DATA SECTION:
======

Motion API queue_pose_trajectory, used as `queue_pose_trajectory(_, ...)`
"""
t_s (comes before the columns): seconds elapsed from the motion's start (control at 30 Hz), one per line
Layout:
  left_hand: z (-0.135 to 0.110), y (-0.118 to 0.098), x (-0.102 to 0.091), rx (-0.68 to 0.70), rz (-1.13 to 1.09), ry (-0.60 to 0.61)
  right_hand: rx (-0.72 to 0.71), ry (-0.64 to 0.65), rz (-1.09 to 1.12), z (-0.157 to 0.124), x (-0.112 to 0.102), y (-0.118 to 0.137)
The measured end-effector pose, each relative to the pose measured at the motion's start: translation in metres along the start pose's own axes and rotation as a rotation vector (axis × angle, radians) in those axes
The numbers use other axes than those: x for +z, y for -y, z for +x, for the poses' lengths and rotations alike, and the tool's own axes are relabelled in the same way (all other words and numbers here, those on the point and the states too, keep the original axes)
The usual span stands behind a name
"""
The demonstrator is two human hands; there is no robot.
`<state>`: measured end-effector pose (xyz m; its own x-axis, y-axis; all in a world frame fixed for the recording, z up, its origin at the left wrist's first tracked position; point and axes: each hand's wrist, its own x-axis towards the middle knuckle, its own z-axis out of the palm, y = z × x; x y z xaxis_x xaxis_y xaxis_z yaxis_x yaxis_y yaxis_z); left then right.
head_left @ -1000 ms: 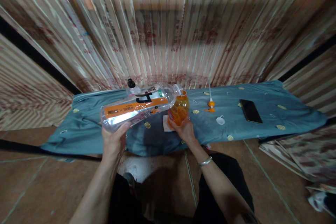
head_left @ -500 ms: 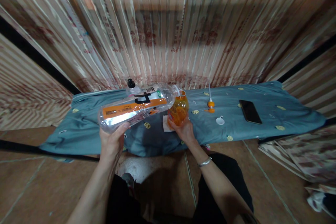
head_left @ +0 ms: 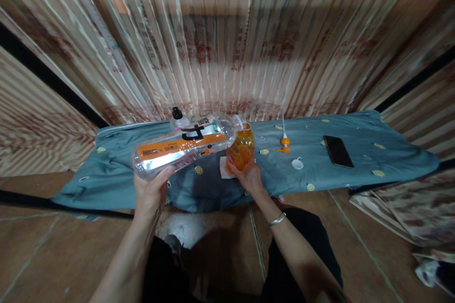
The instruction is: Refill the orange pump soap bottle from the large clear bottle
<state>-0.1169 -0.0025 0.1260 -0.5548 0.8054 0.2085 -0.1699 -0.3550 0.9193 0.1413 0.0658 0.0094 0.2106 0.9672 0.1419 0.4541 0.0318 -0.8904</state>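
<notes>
My left hand is closed round the base end of a large clear plastic bottle with an orange and silver label. That bottle lies tilted nearly flat, its neck pointing right at the mouth of an orange see-through bottle. The orange bottle has no pump on it and stands close to upright in my right hand, whose fingers wrap its lower part. Whether liquid runs between the two mouths I cannot make out. Beneath the orange bottle a folded white tissue lies on the cloth.
A blue-green patterned cloth covers the narrow surface. An orange pump top with a white tube, a small white cap and a black phone lie to the right. Behind the clear bottle stands a black-topped bottle. Striped curtains hang behind.
Both bottles and both hands keep nearly the same pose. The whole view has shifted very slightly; nothing has been taken up or let go.
</notes>
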Motion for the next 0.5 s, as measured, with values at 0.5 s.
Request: queue_pose_trajectory(0.5, -0.0005, -0.0038, 0.0014, -0.014, 0.025, -0.004, -0.068, -0.009, -0.056, 0.001, 0.0017, -0.0088)
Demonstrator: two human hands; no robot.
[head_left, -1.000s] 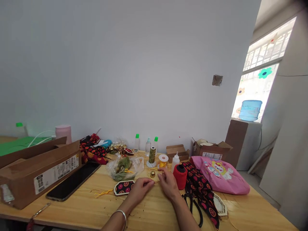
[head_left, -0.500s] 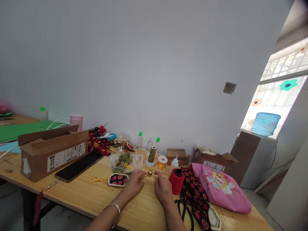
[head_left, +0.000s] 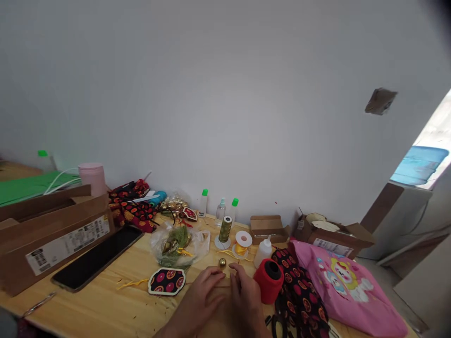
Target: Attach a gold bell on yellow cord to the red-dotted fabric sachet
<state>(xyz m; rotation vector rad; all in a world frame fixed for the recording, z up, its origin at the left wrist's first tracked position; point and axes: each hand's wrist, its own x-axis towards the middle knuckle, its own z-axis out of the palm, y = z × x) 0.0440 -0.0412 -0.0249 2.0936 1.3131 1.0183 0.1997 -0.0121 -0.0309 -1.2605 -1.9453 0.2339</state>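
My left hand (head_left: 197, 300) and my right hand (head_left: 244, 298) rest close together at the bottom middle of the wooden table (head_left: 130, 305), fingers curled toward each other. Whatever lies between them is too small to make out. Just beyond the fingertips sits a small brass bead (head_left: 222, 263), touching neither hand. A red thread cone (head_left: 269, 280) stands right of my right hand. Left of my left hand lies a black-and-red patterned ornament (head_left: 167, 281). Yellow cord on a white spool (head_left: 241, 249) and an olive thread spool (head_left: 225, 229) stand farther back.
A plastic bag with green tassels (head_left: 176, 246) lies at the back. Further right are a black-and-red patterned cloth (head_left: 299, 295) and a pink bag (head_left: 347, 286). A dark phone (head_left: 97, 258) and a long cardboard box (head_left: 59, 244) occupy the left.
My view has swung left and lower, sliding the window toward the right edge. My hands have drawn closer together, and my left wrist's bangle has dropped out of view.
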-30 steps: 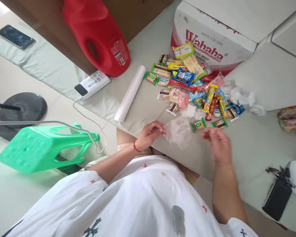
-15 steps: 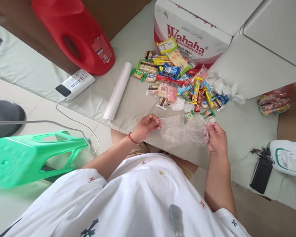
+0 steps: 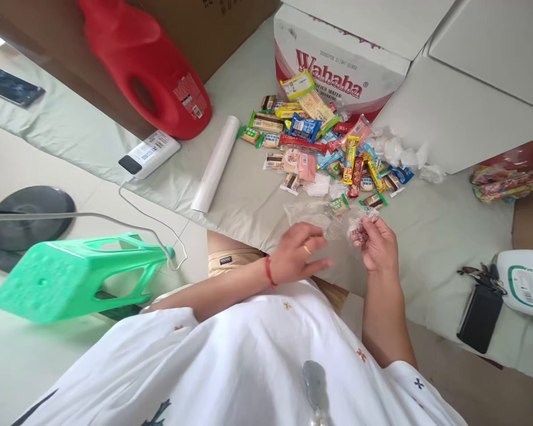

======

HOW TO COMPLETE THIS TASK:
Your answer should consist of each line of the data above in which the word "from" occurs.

RESULT OF THIS TASK:
t_s (comes before the columns): seconds elapsed from the motion's start (control at 30 Hz), one per line
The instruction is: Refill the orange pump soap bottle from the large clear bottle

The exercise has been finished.